From the line with "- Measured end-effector" to the line with "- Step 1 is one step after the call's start", retype every line exactly, including those two, and leave out the rest of the data below.

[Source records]

########

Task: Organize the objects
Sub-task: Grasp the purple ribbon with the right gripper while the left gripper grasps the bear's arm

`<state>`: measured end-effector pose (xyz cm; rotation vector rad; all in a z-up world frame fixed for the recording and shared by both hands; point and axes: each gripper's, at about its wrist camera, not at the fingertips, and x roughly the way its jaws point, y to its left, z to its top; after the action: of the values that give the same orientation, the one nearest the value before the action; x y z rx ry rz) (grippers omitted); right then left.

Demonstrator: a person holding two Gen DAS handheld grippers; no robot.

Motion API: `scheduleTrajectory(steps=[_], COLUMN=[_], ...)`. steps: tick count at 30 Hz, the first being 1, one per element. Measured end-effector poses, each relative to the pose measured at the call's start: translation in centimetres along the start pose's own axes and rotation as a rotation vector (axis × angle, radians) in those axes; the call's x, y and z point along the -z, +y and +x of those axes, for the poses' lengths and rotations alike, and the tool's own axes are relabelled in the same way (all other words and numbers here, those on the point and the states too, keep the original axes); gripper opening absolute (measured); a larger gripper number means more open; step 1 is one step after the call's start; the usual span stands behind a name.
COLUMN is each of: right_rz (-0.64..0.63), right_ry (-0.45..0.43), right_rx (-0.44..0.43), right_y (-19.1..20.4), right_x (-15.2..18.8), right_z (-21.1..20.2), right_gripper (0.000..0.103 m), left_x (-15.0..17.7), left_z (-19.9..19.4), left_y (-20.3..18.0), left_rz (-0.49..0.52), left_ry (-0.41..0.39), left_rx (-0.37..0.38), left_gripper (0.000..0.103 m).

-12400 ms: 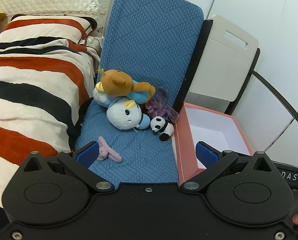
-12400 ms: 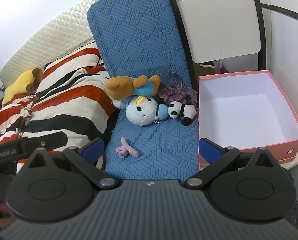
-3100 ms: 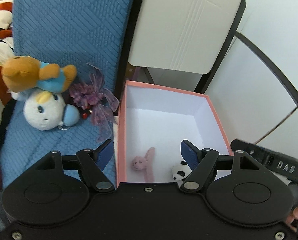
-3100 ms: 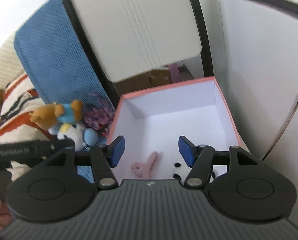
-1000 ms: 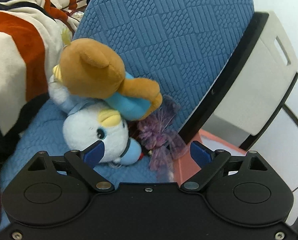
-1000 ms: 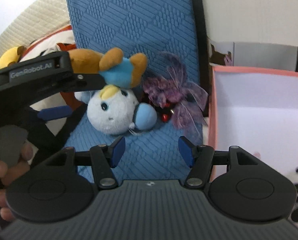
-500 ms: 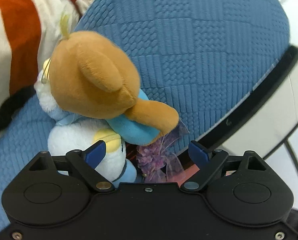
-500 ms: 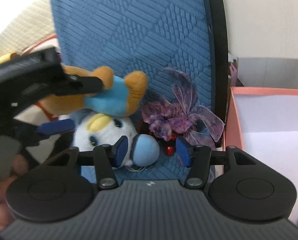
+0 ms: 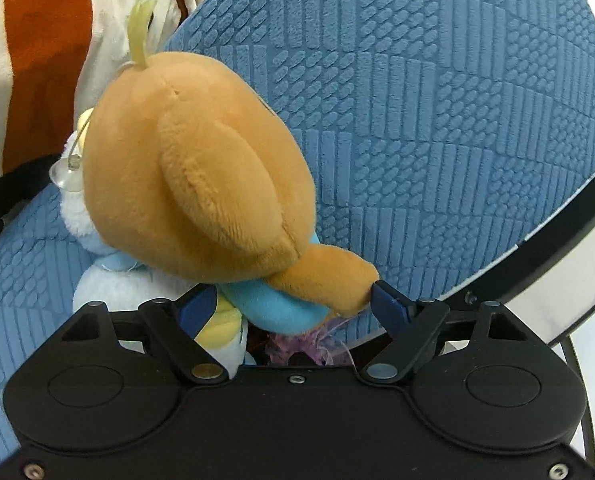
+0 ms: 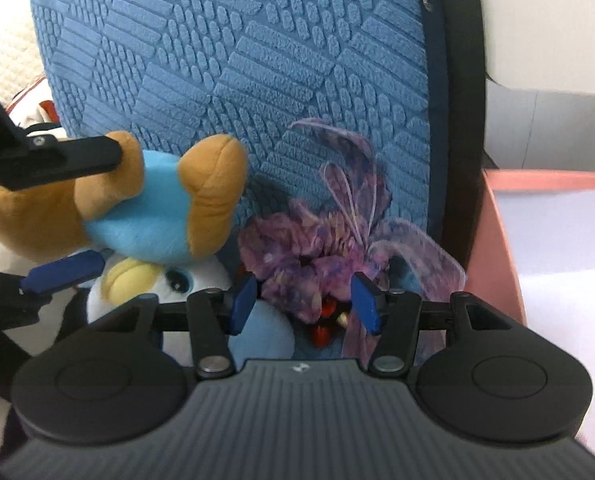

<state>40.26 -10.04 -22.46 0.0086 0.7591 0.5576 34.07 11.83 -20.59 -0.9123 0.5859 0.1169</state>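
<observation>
On the blue chair cushion (image 9: 437, 120), the left gripper (image 9: 293, 300) closes around the brown bear (image 9: 185, 168); the right gripper (image 10: 303, 300), half-open, straddles the purple bow (image 10: 317, 248) without pinching. A shallow arm grip may slip.

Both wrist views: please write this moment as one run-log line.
left hand-held gripper: closing around brown plush bear | right hand-held gripper: open at purple ribbon flower
</observation>
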Motion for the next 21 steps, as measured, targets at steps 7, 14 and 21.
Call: scheduleTrajectory(steps=[7,14,21], right_rz=[0.014,-0.013,-0.031], right_ry=[0.04,0.074,0.074], right_rx=[-0.025,-0.017,-0.015], right_y=[-0.2,-0.5,-0.6], right_x=[-0.6,-0.1,0.3], right_z=[2.3,3.1,2.7], right_gripper=[0.056,0.041,0.026], left_x=[-0.5,-0.1,0.1], left_z=[1.5,3.5,4.7], left_y=[0.2,-1.3,-1.6], left_rz=[-0.061,-0.006,0.002], left_ry=[0.006,-0.007,-0.011], left_rx=[0.025,-0.024,-0.045], left_gripper=[0.082,0.082,0.077])
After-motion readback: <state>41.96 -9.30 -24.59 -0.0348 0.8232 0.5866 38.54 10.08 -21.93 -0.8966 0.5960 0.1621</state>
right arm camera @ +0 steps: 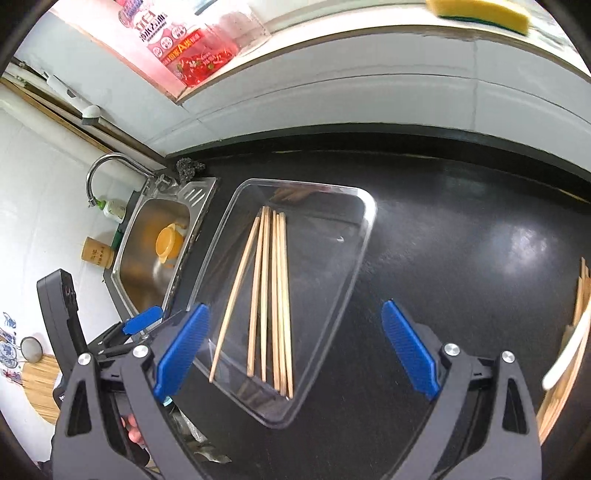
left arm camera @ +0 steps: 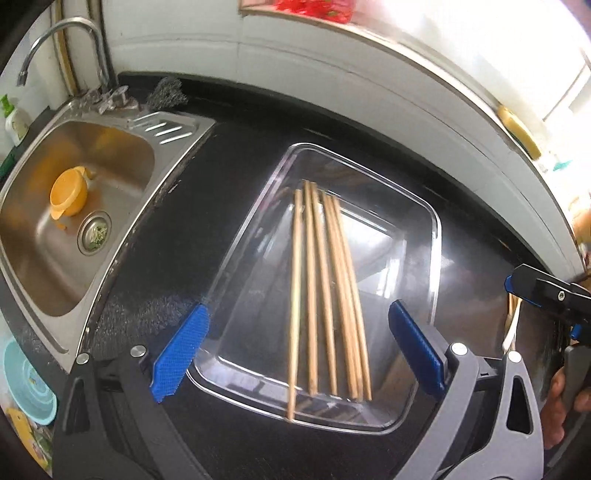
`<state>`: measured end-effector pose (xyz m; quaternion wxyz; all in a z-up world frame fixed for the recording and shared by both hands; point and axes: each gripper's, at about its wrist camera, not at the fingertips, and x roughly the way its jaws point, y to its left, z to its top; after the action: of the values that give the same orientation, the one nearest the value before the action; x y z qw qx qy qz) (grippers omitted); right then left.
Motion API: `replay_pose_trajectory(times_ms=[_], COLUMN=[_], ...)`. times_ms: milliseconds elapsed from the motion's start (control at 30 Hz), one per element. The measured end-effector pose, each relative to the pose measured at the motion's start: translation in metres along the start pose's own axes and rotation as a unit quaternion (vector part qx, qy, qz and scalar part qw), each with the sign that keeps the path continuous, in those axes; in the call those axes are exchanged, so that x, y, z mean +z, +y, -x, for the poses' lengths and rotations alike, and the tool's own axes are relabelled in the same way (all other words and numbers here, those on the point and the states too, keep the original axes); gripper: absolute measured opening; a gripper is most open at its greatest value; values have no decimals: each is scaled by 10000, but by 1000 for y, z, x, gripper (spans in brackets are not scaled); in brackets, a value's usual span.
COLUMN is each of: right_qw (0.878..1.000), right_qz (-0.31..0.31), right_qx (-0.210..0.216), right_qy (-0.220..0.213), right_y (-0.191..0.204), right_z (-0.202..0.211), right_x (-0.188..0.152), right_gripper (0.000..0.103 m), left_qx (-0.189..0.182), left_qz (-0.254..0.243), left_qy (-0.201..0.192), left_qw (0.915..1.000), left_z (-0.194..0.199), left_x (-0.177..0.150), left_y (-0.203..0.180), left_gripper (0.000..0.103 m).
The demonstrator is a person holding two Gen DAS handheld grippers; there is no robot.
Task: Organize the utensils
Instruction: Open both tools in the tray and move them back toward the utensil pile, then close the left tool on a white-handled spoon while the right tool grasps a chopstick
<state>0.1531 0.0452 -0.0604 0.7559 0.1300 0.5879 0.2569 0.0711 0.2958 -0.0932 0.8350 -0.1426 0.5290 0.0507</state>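
Note:
Several wooden chopsticks [left arm camera: 325, 288] [right arm camera: 271, 299] lie side by side in a clear plastic tray [left arm camera: 436, 236] [right arm camera: 364, 229] on the black counter. One chopstick leans out over the tray's near rim. My left gripper [left arm camera: 299, 350] hangs above the tray's near end, open, its blue pads [left arm camera: 181, 350] straddling the chopsticks without touching them. My right gripper [right arm camera: 295, 350] is open too, above the tray's near right corner, with nothing held. In the left wrist view the right gripper shows at the right edge [left arm camera: 543, 291], and in the right wrist view the left gripper shows at the lower left [right arm camera: 140, 321].
A steel sink [left arm camera: 22, 280] [right arm camera: 181, 280] with an orange bowl [left arm camera: 68, 192] [right arm camera: 168, 242] and a tap [left arm camera: 62, 40] sits left of the tray. More wooden utensils [right arm camera: 576, 325] lie at the counter's right edge. A yellow sponge [right arm camera: 480, 11] rests on the window ledge. A steel scourer [left arm camera: 166, 92] sits behind the sink.

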Motion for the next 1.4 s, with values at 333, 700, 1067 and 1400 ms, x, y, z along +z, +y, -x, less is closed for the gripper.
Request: replay_pose_trajectory(times_ms=[333, 700, 1067, 1400], right_qw=[9960, 9781, 9697, 9680], right_qz=[-223, -777, -1309, -1429], right_qx=[-590, -1786, -1876, -1864], right_qy=[-633, -730, -858, -888], right_y=[-72, -219, -288, -296], right_z=[87, 180, 204, 192], right_x=[-68, -186, -229, -205], right_gripper=[92, 92, 92, 92], left_qx=[-164, -476, -366, -449], left_qz=[-1016, -2182, -3024, -3752], left_qy=[-135, 279, -44, 35], left_qw=[9946, 9743, 9525, 9259], left_z=[14, -27, -57, -115], left_x=[-50, -144, -138, -97], left_y=[-104, -271, -357, -402], left_gripper=[95, 95, 95, 80])
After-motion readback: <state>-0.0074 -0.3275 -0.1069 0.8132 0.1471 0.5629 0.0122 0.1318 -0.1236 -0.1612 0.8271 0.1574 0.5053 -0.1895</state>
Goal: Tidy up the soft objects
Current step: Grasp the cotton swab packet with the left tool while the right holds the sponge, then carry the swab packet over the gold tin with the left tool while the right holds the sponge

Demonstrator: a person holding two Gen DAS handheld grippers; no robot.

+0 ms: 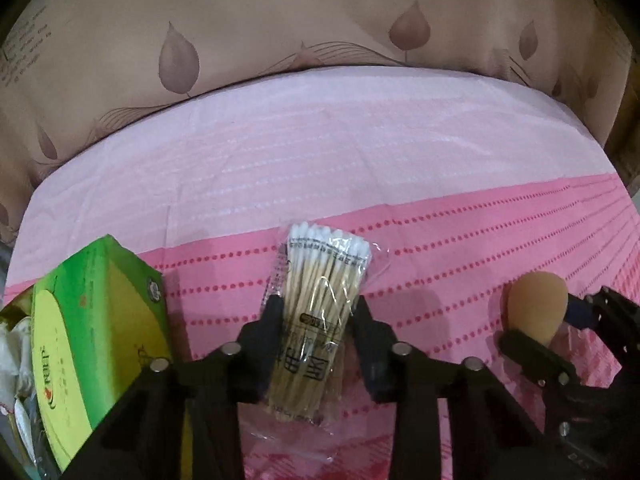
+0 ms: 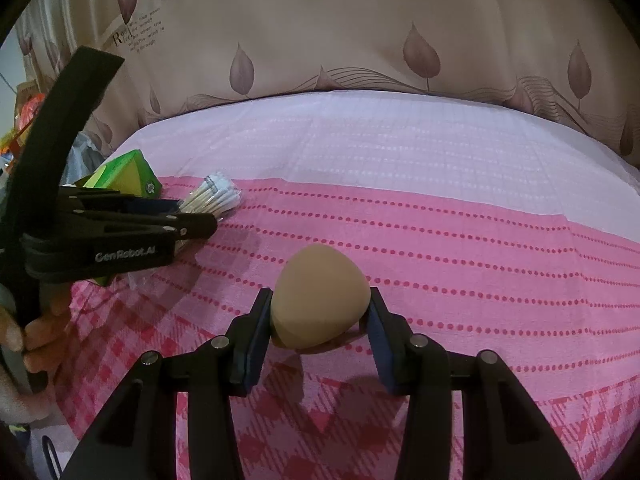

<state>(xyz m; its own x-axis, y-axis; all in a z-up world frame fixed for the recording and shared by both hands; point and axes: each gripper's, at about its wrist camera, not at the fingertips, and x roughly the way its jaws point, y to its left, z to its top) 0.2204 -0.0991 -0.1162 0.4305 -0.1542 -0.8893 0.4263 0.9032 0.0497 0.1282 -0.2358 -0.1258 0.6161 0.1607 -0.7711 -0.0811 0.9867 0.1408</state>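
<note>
two grippers: left gripper (image 1: 316, 312) clamps one cotton swab pack (image 1: 320, 300), right gripper (image 2: 320, 316) clamps one beige sponge (image 2: 320, 300)

The right gripper (image 2: 320, 320) squeezes a tan sponge (image 2: 318, 300) over the pink cloth (image 2: 460, 248); the left gripper (image 2: 196, 216) pinches a cotton swab pack (image 2: 216, 196).

Surface: bed (image 2: 440, 152), covered by a pink cloth (image 2: 460, 248) with dotted red lines, checked nearest the tools, pale pink band beyond.

Items on the cloth:
- Swab pack (image 1: 316, 320): clear bag of wooden-stemmed cotton swabs, white tips pointing away, lying between the fingers of the left tool (image 1: 316, 320).
- Sponge (image 2: 318, 304): tan, egg-shaped, between the fingers of the right tool (image 2: 318, 320), resting on the cloth.
- Box (image 1: 100, 320): green and yellow, just left of the left tool, well left of the right tool.
</note>
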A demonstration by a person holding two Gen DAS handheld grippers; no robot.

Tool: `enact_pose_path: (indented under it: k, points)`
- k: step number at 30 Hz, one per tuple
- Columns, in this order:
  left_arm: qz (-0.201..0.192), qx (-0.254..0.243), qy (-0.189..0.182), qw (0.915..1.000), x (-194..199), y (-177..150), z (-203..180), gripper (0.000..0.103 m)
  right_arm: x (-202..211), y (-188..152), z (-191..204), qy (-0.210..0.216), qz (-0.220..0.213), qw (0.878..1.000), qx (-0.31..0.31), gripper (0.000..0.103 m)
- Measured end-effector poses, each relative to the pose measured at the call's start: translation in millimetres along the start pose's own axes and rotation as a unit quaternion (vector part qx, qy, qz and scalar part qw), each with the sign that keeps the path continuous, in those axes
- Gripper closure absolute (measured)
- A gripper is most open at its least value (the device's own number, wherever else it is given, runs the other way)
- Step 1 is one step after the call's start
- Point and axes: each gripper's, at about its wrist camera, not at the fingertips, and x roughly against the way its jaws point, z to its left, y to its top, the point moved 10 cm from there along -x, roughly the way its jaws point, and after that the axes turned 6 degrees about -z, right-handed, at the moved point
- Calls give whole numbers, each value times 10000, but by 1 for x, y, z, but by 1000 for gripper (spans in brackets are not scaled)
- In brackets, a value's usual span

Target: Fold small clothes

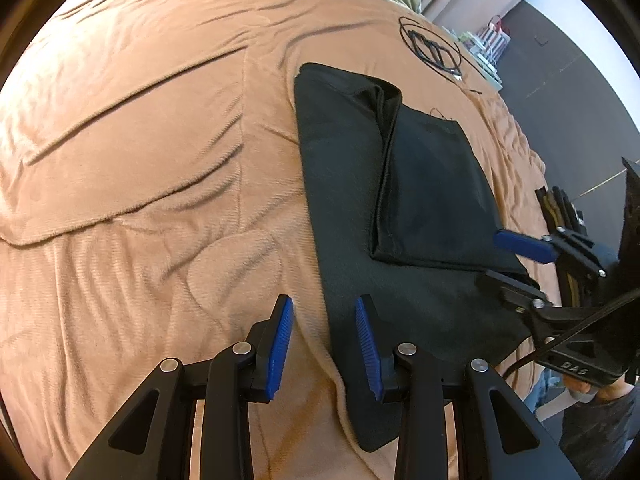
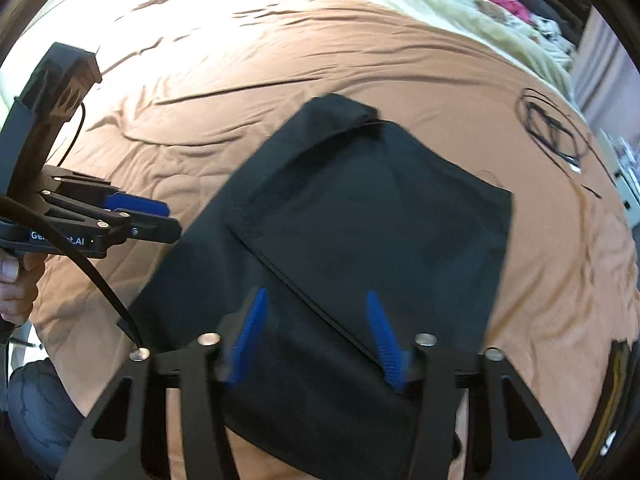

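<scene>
A black garment (image 1: 352, 184) lies folded on a tan blanket (image 1: 160, 160), with an upper folded layer (image 1: 432, 192) covering its right half. My left gripper (image 1: 324, 336) hovers open over the garment's near left edge, and nothing is pinched between its blue pads (image 1: 280, 344). My right gripper (image 1: 492, 258) reaches in from the right at the folded layer's near corner. In the right wrist view the right gripper (image 2: 316, 332) stands open above the garment (image 2: 360, 208), its pads apart and clear of the cloth. The left gripper (image 2: 172, 222) sits just off the garment's left edge.
A black looped emblem (image 1: 434, 50) (image 2: 554, 132) marks the blanket beyond the garment. A pale cream blanket (image 2: 460, 12) lies at the far side. The bed's edge drops to a dark floor (image 1: 560, 80) on the right. A person's hand (image 2: 12, 280) holds the left gripper's handle.
</scene>
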Motion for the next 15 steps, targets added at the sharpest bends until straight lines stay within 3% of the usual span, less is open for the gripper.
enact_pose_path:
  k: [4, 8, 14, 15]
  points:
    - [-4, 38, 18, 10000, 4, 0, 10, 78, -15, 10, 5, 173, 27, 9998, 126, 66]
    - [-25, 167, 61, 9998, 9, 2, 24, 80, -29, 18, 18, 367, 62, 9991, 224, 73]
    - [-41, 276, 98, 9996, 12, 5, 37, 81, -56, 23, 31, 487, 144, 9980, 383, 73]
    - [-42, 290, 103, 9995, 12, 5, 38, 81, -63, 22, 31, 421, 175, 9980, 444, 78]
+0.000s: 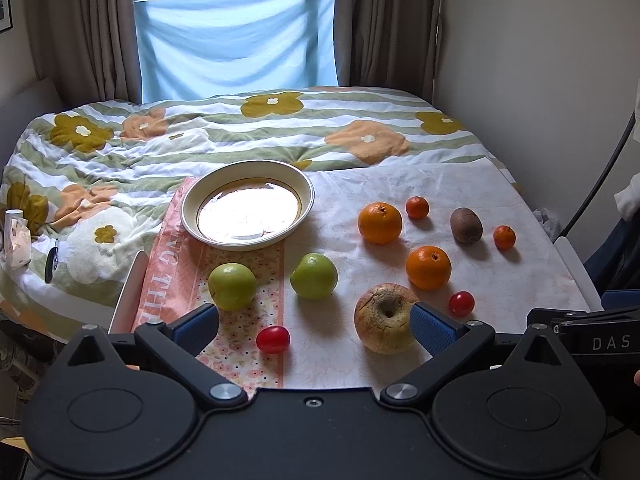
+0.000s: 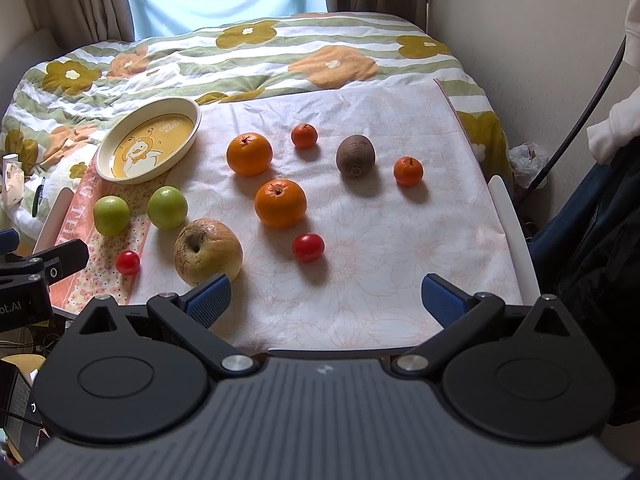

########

Exercise response:
- Measured end-effector poses, each relative to the pose measured at the call's start: translation in millimetres along the start pose's own axes and rotation as a unit quaternion (vector part qx, qy, qz and scalar part qw), each with the sign that keeps the path continuous, in those axes
- Gripper closure absolute (measured)
- A gripper is most open at its least value (the device's own number, wherever else it is given, runs the other way)
- Step 1 is one step after the call's start

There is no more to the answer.